Inhaling a deep breath, my fingers pinch at the bow, slowly pulling the knot loose. The ribbon falls onto my blanket, the red standing out against the grey and black. Pushing my shoulders back, I use my fingernail to push the lid off. Letting out a slow exhale as the contents stare back at me.
Sitting inside is a piece of small cream colored paper, covering an item underneath. But the scratchy writing is what puts me on edge. Lifting the smooth sheet I trace the scribbled words. Focusing more on how the pen dug grooves into the paper rather than the message staring back at me. Raw emotion bubbles in the pit of my stomach with each letter carved into the thin sheet. I sit there rereading each word until my leg goes numb from me sitting on it.
I’ll always own the deepest part of you, my little Princessa. Every part of your pain belongs to me. When you look in the mirror you’ll forever see what I gave you. Don’t worry, I’ll set fire to anyone who stands in my way.
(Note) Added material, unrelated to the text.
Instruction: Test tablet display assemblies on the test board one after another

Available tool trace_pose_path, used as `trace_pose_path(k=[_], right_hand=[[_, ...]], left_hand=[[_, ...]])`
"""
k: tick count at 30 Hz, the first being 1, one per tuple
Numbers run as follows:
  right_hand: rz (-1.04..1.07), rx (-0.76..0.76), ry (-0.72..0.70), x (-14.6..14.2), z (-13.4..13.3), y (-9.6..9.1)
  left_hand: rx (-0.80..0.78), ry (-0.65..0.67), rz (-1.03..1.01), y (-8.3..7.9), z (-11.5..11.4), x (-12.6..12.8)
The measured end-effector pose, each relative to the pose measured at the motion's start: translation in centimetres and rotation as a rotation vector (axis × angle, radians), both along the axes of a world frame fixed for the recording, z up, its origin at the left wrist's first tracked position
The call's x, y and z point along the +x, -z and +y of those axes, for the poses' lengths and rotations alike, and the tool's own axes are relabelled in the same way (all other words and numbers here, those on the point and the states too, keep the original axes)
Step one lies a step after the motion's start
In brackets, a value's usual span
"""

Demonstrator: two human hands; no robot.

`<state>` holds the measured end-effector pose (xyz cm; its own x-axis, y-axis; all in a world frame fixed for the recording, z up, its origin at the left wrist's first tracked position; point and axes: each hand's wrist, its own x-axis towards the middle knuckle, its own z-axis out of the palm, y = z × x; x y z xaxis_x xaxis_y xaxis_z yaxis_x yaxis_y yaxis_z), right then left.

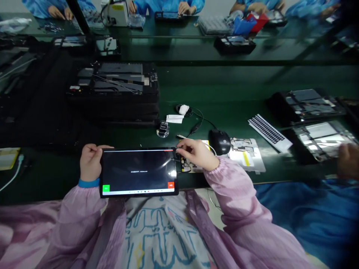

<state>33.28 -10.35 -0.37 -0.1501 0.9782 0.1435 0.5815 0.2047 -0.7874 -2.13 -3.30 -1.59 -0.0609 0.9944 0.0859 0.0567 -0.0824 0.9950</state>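
Tablet (138,172) at near edge of green bench (224,86), screen lit. Left hand (91,162) grips tablet's left edge. Right hand (196,154) pinches white cable's plug (178,148) at tablet's top-right corner. Black mouse (219,142) just right of tablet.

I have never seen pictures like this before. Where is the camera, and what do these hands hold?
This picture comes from a camera worn on a person's head, looking down at their own hands in pink sleeves. The left hand grips the edge of a lit tablet. The right hand is at its upper right corner, beside a small circuit board. On the green workbench lie a black computer mouse and a stack of dark device panels. Across the bench sits a co-worker in blue sleeves.
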Motion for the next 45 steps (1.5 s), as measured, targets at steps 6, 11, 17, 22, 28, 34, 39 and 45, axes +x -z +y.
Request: trace_pose_path(k=[6, 11, 17, 22, 28, 34, 39, 45], right_hand=[[0.034, -0.031, -0.123, 0.6, -1.5, 0.1], [-0.074, 0.163, -0.119, 0.3, -2.5, 1.1], [-0.042, 0.174, -0.061, 0.8, -4.3, 1.7], [0.0, 0.168, -0.063, 0.5, -5.4, 2.7], [0.086, 0.24, 0.049, -0.6, -6.0, 4.2], [0.141, 0.29, 0.057, -0.7, -6.3, 5.1], [0.137, 0.373, 0.041, -0.9, -6.2, 5.0], [0.015, 0.347, 0.061, -1.3, -6.6, 4.8]], left_hand=[[0.004, -0.023, 0.016, -0.3, 0.0, 0.3], [0.002, -0.016, 0.009, -0.1, 0.1, 0.2], [0.013, -0.034, 0.01, -0.2, 0.3, 0.3], [0.005, -0.05, 0.022, -0.4, 0.4, 0.8], [0.026, -0.073, 0.02, -0.5, 0.3, 1.2], [0.044, -0.066, 0.077, -0.2, 0.8, 1.1], [0.044, -0.071, 0.076, -0.3, 0.8, 1.2], [0.041, -0.07, 0.072, -0.1, 0.9, 1.0]])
The last sentence sticks with me. My shadow threatens to set the Stone brothers on fire, but he’s already burned his touch into my skin, now I just need to remember his face. Folding the small paper into a square, I move to the item sitting in the bottom of the box. My heart thunders in my ears, pulling out something I thought was lost forever in that warehouse. There, in the palm of my hand, sits a gold crest ring with a snake wrapped inside a skull. It’s the crest of our families. The skull for Kingston and snake for Stone. Together they were unstoppable.
It was lost in the fire that night. When I woke up in the hospital, I no longer wore the ring on my middle finger. Instead there was an empty space where our families were held. Ironically it represented the loss we all felt that night. How would he have this? Acid fills my mouth at the thought of my father being the shadow who has found his way into my life, but how is that possible? Sliding the ring on my finger, where it’s meant to be, I stand heading into my closet to throw on some clothes. It’s time to figure some shit out. A ding has me hesitating a second before snatching my phone off the dresser. I’m done hiding from them all.
Did you let him fuck you?
Either tell me who this is or fuck off.
Tempting the one person who could be responsible for both families' pain isn’t wise, but I’m done with secrets. The lies scorching their way through this town. It’s time I go back to the person it started with. Slipping my phone into my back pocket,I leave the box open on my bed with the note lying beside it. Stepping into the living room looking around for Ally, I notice her door is closed. She’s been spending a lot of time online lately, doing god knows what. All I know is when she’s not riding West’s dick, she’s online talking to some guy. The war wages inside me, until I decide it’s better to leave her alone. I make my way to the front door, grabbing my keys, and sliding on my vans.
I ensure the door is locked behind me before leaving the dorms. Making my way through the parking lot, I climb into my car, and head to the one place that I haven’t been since that first year. One of the hardest places for me to go.